Un peu après qu’ils soient tous partis, Arkes retourna dans la pièce où Anaël s’était assis, visiblement défait. Il se raidit horriblement en voyant le Dominant arriver et avancer, mais comme à son habitude, Arkes ne chercha pas à établir le contact physique avec lui. Il se contenta de s’asseoir non loin de lui et il parla d’une voix tranquille.
- Ton histoire fait beaucoup de bruits. Mes amis ont été contactés pour poser un verdict contre toi. Ils ont tous décidé de te soutenir.
- Tous ?
- Oui, tous. Je voulais simplement te le dire pour que tu y réfléchisses. On va te demander énormément d’efforts, mais tout un tas de Dominants vont en faire bien plus encore pour te protéger. Cela ne vaut pas rien, tu ne crois pas ?

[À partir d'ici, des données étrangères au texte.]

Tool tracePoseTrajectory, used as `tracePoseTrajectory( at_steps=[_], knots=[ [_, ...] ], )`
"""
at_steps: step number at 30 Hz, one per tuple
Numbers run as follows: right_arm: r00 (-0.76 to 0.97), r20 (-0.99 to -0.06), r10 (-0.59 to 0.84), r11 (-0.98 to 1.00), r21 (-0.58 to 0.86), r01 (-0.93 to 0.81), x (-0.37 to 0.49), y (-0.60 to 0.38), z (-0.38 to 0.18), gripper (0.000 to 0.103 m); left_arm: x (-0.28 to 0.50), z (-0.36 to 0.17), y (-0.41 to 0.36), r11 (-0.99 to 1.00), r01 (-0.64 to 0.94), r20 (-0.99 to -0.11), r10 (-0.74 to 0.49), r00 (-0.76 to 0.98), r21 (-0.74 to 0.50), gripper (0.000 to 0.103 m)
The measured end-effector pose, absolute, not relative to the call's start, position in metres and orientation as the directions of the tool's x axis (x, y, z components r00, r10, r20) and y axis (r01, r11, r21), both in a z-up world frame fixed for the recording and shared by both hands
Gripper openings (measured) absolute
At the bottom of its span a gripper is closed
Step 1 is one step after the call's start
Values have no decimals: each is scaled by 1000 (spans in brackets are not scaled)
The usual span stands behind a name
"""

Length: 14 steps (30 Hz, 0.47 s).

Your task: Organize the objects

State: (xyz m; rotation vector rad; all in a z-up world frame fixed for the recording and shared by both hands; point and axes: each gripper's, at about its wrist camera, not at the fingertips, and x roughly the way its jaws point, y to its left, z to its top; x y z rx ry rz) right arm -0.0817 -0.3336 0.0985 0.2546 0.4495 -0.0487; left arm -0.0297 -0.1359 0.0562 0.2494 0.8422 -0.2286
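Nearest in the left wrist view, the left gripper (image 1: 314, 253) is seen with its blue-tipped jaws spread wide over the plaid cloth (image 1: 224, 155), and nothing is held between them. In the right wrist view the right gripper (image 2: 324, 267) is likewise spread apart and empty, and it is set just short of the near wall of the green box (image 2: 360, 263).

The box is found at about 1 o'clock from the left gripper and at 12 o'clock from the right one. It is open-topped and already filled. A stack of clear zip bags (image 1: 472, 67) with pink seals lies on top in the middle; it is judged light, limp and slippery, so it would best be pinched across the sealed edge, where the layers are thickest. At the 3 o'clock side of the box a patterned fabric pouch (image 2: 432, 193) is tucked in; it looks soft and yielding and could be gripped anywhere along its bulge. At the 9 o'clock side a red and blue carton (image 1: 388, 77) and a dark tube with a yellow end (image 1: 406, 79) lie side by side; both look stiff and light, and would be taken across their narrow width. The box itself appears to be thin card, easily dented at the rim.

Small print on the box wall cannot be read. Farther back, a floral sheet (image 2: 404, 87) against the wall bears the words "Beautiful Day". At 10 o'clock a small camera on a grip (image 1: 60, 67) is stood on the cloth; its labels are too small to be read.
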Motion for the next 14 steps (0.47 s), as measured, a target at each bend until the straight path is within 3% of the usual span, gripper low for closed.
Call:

Anaël ne parvint pas à répondre. Il se mordilla la lèvre, incertain. Pourquoi ces Dominants voudraient-ils l’aider ? Il ne comprenait vraiment pas. Il était encore perdu, quelque part dans ses pensées, à contempler cette idée lorsque le petit elfe apporta deux futons qu’il déroula au sol pour leur nuit. Le Maître les laissait rester ainsi ensemble. Silencieusement, Anaël se blottit contre l’autre soumis. Il n’arriverait pas à dormir, mais ainsi, il se calma lentement.